3370. Politics of the Developing Areas (3:3:0). A broad introduction to the politics of developing areas, from the perspective of competing theories of development. Topics for consideration include the roles of revolution and violence, the military, ideology, parties, bureaucracies, and traditional leaders.

3371. Comparative Politics (3:3:0). The primary institutions (e.g., parties, groups, executives, legislatures) and processes (e.g., voting, instability) of politics as well as relevant social structures are viewed in various national settings. Questions of how and why to compare also are considered.

3372. Governments of Russia and the Commonwealth of Independent States (3:3:0). Examination of the politics, governments, and cultures of Russia and the republics of the former Soviet Union.

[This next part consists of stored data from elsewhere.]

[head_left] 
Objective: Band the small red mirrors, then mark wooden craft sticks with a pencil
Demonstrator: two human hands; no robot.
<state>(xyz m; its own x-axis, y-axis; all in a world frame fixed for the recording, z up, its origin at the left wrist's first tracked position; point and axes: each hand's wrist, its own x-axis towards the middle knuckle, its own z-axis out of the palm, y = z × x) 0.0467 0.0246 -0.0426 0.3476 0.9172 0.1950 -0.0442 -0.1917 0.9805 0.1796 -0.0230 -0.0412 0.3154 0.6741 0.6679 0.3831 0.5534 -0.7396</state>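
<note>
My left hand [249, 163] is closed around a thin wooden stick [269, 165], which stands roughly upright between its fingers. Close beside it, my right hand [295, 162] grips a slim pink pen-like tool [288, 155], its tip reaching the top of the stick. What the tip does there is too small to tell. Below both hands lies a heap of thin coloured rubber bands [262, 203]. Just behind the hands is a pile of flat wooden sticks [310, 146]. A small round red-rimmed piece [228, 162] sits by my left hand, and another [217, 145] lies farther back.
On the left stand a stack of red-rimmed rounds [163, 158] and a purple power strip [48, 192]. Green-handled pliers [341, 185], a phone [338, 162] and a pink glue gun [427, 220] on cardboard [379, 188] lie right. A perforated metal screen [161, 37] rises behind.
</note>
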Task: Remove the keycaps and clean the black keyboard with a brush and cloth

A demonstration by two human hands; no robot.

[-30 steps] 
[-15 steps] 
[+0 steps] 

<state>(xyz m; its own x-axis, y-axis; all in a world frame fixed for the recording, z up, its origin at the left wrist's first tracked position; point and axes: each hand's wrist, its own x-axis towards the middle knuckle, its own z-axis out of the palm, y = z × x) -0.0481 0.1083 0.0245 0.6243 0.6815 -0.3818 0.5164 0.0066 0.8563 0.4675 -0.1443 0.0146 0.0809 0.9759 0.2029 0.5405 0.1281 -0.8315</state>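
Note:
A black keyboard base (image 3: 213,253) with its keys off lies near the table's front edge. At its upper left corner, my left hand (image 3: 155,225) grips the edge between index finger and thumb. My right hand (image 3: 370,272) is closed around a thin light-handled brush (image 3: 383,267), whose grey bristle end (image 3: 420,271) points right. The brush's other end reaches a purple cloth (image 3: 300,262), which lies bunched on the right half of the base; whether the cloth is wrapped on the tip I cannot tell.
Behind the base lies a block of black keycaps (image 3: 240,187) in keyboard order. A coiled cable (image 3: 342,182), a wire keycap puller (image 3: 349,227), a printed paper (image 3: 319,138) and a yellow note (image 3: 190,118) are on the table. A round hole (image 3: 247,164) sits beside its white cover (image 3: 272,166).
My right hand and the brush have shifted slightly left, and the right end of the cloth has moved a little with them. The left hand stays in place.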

3373. Governments of Western Europe (3:3:0). Political culture, party systems, institutions, and behavior in selected countries of Western Europe. Primary attention paid to France, Germany, and Italy. Comparison between European and American political systems will be emphasized.

3374. Governments of Mexico and the Caribbean (3:3:0). Culture and constitutional development, ideologies, and functions of political parties and pressure groups in Mexico and selected countries of Central America and the Caribbean. Special attention will be given to problems of nationalism, revolution, and interaction with foreign powers and corporations.

3375. South American Governments (3:3:0). The government and politics of countries such as Argentina, Bolivia, Brazil, Chile, and Peru. Includes consideration of special problems such as land tenure and terrorism.

3376. Asian Governments and Politics (3:3:0). Political culture, party systems, political structure, policy-making, and foreign policy in selected Asian countries. Primary attention focused on Japan, China, and South Korea.

3378. Middle Eastern Governments and Politics (3:3:0). Major political institutions in the nations of the Middle East; the impact of Islam on the Ottoman Empire; nationalism, constitutionalism, parliaments, parties, and governments in Turkey, Egypt, Syria, Lebanon, Iraq, Jordan, Saudi Arabia, Iran, and Israel.

3379. British Government (3:3:0). Principles, policies, and politics of the government of Great Britain. Particular emphasis on political parties, governmental structure, and political behavior. Comparison with the United States and the Commonwealth. The impact of Britain on the development of democracy and parliamentary government.

4397. Practicum in Politics (3). Prerequisite: Consent of instructor. Practical experience integrated with academic study of politics through study programs or work experience. Credit or no credit. (May be repeated once for credit.)

4399. Individual Studies (3). Prerequisite: 15 hours of political science and consent of instructor. Independent research under the guidance of a staff member. (May be repeated once for credit.)